REQUIRED WORK: Would you please repeat the material exactly, from the first line to the last?

=======

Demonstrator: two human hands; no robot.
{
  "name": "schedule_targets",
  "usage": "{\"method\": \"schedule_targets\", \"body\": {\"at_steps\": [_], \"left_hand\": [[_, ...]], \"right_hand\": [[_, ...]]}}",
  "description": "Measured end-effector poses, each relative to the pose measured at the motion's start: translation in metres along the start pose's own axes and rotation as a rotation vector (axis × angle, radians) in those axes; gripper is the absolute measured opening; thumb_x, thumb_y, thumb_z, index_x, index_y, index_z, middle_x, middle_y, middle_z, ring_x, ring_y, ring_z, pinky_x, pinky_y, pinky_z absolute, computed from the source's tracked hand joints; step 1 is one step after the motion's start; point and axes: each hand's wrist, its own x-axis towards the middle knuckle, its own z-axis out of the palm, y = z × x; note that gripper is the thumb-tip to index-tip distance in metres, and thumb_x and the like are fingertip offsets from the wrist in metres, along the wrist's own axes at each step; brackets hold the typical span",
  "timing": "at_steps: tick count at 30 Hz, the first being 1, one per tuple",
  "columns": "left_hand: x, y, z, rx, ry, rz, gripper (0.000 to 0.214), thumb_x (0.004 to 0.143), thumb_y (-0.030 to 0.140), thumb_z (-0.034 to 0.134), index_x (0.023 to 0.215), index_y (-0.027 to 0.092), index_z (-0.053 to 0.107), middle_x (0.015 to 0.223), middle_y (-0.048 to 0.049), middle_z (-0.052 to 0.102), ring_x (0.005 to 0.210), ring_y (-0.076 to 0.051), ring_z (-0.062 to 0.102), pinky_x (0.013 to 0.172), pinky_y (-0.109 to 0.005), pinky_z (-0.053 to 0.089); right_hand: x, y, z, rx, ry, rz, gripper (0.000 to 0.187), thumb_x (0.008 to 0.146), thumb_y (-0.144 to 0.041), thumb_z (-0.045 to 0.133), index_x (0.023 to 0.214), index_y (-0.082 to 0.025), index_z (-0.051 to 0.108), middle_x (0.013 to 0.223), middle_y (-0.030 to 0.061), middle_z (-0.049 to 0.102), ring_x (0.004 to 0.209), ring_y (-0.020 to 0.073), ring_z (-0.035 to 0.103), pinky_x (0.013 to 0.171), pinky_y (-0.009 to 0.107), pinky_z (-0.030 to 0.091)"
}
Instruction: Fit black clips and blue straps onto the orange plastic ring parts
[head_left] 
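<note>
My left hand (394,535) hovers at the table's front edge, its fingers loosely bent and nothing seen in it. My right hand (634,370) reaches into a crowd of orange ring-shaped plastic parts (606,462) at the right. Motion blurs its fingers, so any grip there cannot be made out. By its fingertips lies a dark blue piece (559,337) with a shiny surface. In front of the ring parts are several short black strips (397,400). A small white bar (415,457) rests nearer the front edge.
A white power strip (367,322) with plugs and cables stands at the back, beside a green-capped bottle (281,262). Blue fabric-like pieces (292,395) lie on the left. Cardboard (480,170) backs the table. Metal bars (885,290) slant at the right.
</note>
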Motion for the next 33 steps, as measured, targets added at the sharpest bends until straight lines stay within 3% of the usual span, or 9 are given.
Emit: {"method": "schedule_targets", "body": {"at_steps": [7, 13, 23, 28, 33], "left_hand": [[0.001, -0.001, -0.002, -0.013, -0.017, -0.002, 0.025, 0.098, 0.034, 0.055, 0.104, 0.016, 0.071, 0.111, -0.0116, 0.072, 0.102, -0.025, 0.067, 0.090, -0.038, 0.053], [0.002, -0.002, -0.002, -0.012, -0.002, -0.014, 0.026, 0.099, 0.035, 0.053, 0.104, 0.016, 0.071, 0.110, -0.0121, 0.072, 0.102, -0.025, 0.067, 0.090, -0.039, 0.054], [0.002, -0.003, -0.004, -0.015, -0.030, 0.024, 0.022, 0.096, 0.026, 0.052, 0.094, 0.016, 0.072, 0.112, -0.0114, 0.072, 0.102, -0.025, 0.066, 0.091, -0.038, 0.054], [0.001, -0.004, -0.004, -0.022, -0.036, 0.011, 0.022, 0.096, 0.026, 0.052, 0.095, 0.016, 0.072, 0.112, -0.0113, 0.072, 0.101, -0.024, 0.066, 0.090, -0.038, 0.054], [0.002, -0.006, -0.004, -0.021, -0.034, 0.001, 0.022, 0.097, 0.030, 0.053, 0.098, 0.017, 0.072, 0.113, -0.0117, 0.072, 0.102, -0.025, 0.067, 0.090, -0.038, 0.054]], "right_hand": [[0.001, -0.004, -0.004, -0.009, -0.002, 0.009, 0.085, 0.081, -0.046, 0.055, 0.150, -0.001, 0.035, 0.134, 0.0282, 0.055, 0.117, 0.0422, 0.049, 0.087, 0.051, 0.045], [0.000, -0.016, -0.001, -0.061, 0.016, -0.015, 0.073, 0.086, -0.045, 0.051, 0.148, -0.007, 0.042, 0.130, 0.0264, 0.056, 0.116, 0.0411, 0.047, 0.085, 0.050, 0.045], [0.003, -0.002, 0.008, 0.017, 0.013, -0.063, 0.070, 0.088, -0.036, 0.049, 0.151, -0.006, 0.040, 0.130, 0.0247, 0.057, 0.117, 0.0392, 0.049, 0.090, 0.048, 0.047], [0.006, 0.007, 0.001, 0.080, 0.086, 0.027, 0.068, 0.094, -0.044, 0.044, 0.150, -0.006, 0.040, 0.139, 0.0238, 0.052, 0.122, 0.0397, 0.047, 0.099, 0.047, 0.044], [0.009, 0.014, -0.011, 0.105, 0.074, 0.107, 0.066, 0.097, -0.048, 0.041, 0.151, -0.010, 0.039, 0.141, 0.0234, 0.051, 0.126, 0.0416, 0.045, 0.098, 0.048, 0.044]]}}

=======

RESPONSE AREA:
Demonstrator: two human hands; no robot.
{
  "name": "schedule_targets",
  "usage": "{\"method\": \"schedule_targets\", \"body\": {\"at_steps\": [_], \"left_hand\": [[_, ...]], \"right_hand\": [[_, ...]]}}",
  "description": "Measured end-effector poses, each relative to the pose measured at the motion's start: translation in metres along the start pose's own axes and rotation as a rotation vector (axis × angle, radians) in those axes; gripper is the absolute measured opening; thumb_x, thumb_y, thumb_z, index_x, index_y, index_z, middle_x, middle_y, middle_z, ring_x, ring_y, ring_z, pinky_x, pinky_y, pinky_z absolute, computed from the source's tracked hand joints; step 1 is one step after the motion's start; point and axes: each hand's wrist, its own x-axis towards the middle knuckle, its own z-axis out of the palm, y = z × x; note that gripper is the thumb-tip to index-tip distance in metres, and thumb_x and the like are fingertip offsets from the wrist in metres, along the wrist's own axes at each step; brackets hold the typical span",
  "timing": "at_steps: tick count at 30 Hz, the first being 1, one per tuple",
  "columns": "left_hand: x, y, z, rx, ry, rz, gripper (0.000 to 0.214), thumb_x (0.004 to 0.143), thumb_y (-0.030 to 0.140), thumb_z (-0.034 to 0.134), index_x (0.023 to 0.215), index_y (-0.027 to 0.092), index_z (-0.053 to 0.107), middle_x (0.015 to 0.223), middle_y (-0.048 to 0.049), middle_z (-0.052 to 0.102), ring_x (0.005 to 0.210), ring_y (-0.076 to 0.051), ring_z (-0.062 to 0.102), pinky_x (0.013 to 0.172), pinky_y (-0.109 to 0.005), pinky_z (-0.053 to 0.089); right_hand: x, y, z, rx, ry, rz, gripper (0.000 to 0.187), thumb_x (0.008 to 0.146), thumb_y (-0.144 to 0.041), thumb_z (-0.045 to 0.133), index_x (0.023 to 0.214), index_y (-0.082 to 0.025), index_z (-0.051 to 0.108), middle_x (0.013 to 0.223), middle_y (-0.030 to 0.061), middle_z (-0.049 to 0.102), ring_x (0.004 to 0.209), ring_y (-0.020 to 0.073), ring_z (-0.035 to 0.103), pinky_x (0.013 to 0.171), pinky_y (-0.009 to 0.107), pinky_z (-0.030 to 0.091)"
}
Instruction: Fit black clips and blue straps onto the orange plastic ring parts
[head_left] 
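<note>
My left hand (394,535) hovers at the table's front edge, its fingers loosely bent and nothing seen in it. My right hand (634,370) reaches into a crowd of orange ring-shaped plastic parts (606,462) at the right. Motion blurs its fingers, so any grip there cannot be made out. By its fingertips lies a dark blue piece (559,337) with a shiny surface. In front of the ring parts are several short black strips (397,400). A small white bar (415,457) rests nearer the front edge.
A white power strip (367,322) with plugs and cables stands at the back, beside a green-capped bottle (281,262). Blue fabric-like pieces (292,395) lie on the left. Cardboard (480,170) backs the table. Metal bars (885,290) slant at the right.
</note>
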Motion for the next 33 steps, as measured, targets added at the sharpest bends until straight lines stay within 3% of the usual span, or 9 are given.
Emit: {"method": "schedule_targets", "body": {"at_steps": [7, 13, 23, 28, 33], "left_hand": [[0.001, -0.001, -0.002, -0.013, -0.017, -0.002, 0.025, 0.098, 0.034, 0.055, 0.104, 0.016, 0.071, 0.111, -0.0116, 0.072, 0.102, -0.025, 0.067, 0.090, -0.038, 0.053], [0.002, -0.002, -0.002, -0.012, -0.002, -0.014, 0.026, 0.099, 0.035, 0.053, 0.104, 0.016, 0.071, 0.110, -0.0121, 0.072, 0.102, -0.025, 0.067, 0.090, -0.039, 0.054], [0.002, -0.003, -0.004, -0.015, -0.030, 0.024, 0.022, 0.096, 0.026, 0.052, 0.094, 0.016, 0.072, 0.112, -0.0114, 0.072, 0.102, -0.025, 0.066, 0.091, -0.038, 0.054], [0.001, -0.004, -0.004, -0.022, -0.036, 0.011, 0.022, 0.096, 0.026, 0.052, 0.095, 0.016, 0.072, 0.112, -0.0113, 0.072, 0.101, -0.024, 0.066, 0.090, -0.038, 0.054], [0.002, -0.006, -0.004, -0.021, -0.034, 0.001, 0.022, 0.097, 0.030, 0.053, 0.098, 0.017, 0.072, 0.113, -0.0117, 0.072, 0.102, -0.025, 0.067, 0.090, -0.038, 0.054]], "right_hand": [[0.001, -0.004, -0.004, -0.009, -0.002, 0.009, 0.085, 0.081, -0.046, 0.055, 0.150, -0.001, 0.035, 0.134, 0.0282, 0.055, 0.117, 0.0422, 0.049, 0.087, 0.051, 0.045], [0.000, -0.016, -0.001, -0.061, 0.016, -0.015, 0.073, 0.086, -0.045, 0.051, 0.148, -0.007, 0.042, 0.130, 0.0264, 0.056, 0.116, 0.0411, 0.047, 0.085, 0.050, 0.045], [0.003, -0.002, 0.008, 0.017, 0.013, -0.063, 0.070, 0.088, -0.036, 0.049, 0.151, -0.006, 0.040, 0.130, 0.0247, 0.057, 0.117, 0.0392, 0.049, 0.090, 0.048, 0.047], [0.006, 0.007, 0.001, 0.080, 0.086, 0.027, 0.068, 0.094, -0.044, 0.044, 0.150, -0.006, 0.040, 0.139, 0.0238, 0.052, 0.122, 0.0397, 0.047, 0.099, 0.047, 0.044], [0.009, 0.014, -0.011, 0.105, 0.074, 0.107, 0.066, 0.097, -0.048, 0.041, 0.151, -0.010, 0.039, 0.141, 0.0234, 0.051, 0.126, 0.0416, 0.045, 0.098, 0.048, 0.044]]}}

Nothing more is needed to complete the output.